Student thesis: Master's ThesisMaster of Philosophy (MPhil)

Abstract

Since 2013, the Alternative für Deutschland (AfD) has radically evolved to become the second most popular party in Germany. This dissertation examines how the party uses historically revisionist views of the past to challenge current norms in Germany’s memory landscape. This dissertation also explores the contexts in which the AfD evokes memory politics, analysing the party’s attitude towards the education system, election campaigns, and social media. This is to highlight the central role that memory plays in the party’s strategy. The manner in which the AfD promotes its view of history and the organisations that it cooperates with tests the boundaries of the state apparatus and garners attention from the Verfassungsschutz. This dissertation also highlights how the provocative use of memory brings more attention to the party’s views and acts as a promotional strategy.

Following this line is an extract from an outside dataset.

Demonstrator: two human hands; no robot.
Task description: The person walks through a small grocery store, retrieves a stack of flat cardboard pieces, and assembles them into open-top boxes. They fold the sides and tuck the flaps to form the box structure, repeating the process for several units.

This dissertation has found that in all the AfD’s interactions with other institutions, the same framework of behaviour can be identified. The party regularly seeks to relativise the national socialist past, and the guilt associated with the Holocaust. This relativisation is partnered with the promotion of national pride or the idea of German wartime victimhood to shift the memory focus away from national guilt. The AfD evokes a populist “us versus them” dynamic with any institution that opposes this to promote the party as a revolutionary movement that will end the national focus on guilt. This framework allows the AfD to influence how the past is discussed while normalising views of German history that portray the national socialist past as left wing, while simultaneously reintroducing a far-right party into mainstream German political conversations.
Date of Award20 Jan 2026
Original languageEnglish
Awarding Institution
  • University of Bristol
SupervisorMark A Bright-Allinson (Supervisor) & Debbie M Pinfold (Supervisor)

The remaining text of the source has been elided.